STF ARE 1267602 ED-AgR

Rel. EDSON FACHINSegunda Turmajulgado em 2021-02-24publicado em 2021-03-25
PROCESSUAL
AGRAVO REGIMENTAL NOS EMBARGOS DE DECLARAÇÃO NO RECURSO EXTRAORDINÁRIO COM AGRAVO. INTERPOSIÇÃO EM 13.11.2020. RECONHECIMENTO PELO TRIBUNAL A QUO DO VÍNCULO EMPREGATÍCIO. CONFIGURAÇÃO DA SUBORDINAÇÃO E PESSOALIDADE. NECESSIDADE DE REEXAME DO CONJUNTO FÁTICO-PROBATÓRIO DOS AUTOS. SÚMULA 279/STF. ALEGADA AFRONTA À SÚMULA VINCULANTE 10/STF. INOCORRÊNCIA. AGRAVO REGIMENTAL A QUE SE NEGA PROVIMENTO. 1. No caso, o Tribunal a quo, a partir do exame dos elementos de prova dos autos, reconheceu o vínculo empregatício do recorrido com a tomadora dos serviços, em virtude da configuração da subordinação e pessoalidade, para se divergir desse entendimento faz-se necessário reexaminar o conjunto fático-probatório da causa.
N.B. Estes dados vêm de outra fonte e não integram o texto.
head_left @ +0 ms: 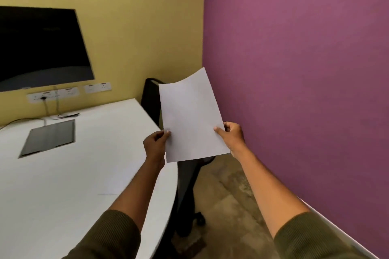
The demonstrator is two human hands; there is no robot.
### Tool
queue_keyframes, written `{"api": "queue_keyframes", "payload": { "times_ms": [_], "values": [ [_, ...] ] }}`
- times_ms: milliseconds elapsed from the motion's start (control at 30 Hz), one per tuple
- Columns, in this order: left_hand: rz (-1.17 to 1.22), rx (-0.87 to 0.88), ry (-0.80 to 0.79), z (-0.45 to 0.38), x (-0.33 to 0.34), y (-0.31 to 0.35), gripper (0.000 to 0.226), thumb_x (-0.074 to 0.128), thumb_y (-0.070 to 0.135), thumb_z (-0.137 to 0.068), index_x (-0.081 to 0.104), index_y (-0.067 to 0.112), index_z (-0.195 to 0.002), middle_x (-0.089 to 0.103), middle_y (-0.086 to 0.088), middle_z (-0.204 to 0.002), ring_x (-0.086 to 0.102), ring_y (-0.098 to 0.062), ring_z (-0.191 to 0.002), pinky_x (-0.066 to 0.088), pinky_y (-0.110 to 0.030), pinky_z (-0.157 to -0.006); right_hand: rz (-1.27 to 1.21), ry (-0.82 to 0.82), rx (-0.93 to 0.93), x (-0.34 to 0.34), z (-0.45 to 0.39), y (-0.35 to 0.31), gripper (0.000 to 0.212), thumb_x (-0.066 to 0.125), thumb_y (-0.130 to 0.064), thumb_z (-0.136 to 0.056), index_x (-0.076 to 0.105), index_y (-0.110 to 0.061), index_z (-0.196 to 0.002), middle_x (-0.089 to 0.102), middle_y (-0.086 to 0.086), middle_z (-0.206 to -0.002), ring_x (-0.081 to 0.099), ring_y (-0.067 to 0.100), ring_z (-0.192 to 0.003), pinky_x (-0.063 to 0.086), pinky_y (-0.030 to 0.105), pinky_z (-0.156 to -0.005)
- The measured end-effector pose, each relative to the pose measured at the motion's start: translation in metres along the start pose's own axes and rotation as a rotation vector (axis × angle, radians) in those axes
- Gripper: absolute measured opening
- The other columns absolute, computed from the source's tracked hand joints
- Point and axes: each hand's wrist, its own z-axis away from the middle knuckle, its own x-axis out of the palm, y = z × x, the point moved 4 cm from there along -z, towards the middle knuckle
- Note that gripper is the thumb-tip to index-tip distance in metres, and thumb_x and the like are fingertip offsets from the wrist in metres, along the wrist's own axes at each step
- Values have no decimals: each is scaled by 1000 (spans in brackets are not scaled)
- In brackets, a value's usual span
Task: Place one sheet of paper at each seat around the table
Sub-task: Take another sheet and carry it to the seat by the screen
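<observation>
Head view shows one white sheet of paper (192, 118) held up in the air by two hands, one white table (84, 174), one dark chair (151, 99), one black screen (40, 48) on the yellow wall (130, 17), and three white socket plates (69, 92) in a row under the screen. Whether the sheet is a single leaf or several pressed together cannot be told. The chair is mostly hidden behind the paper and the table edge (only its dark back and part of its base show), and the screen is cut off at the left border. A faint pale rectangle on the table near the left forearm may be another sheet, but it is too washed out to be sure. The left hand (155, 145) pinches the paper's lower left edge, thumb on the front; the right hand (231, 136) grips the lower right edge likewise. The sheet stands between them, leaning away, past the table's right edge and beside the purple wall (294, 69).
</observation>
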Motion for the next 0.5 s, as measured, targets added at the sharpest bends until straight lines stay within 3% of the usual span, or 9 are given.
{"api": "queue_keyframes", "payload": {
  "times_ms": [100,267,367,500],
  "values": [
    [4,1,-82,4,69,-5,27,74,16,-84,69,-1,-104,69,-14,-107,64,-25,-93,54,-40,-89,-24,110,21,-67,-13,10,6,72,-17,-86,69,-17,-80,75,7,-93,73,31,-92,61,46,-80],
    [-17,-34,-225,7,177,-36,21,71,14,-87,69,0,-102,69,-16,-108,64,-31,-102,52,-46,-97,-45,274,82,-165,-40,49,32,72,-17,-86,62,13,-96,67,33,-105,67,46,-97,55,57,-84],
    [-41,-61,-281,-1,234,-62,17,70,14,-88,70,2,-100,69,-9,-99,65,-25,-97,53,-41,-97,-41,317,105,-207,-57,74,42,71,-18,-87,55,19,-100,58,41,-112,60,26,-81,52,44,-83],
    [-41,-113,-371,-28,315,-108,17,70,12,-87,70,-1,-98,69,-10,-96,63,-22,-92,52,-35,-89,-6,435,157,-259,-82,105,40,71,-18,-88,56,18,-97,62,40,-104,60,25,-80,48,37,-78]
  ]
}}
Incide, portanto, na hipótese, o óbice da Súmula 279 do STF. 2. Inexistência de ofensa à cláusula da reserva de plenário, porquanto o Tribunal de origem, ao analisar o caso concreto, não declarou inconstitucional a legislação aplicada, nem afastou sua aplicação por julgá-la inconstitucional, mas apenas interpretou a norma legal. 3. Agravo regimental a que se nega provimento.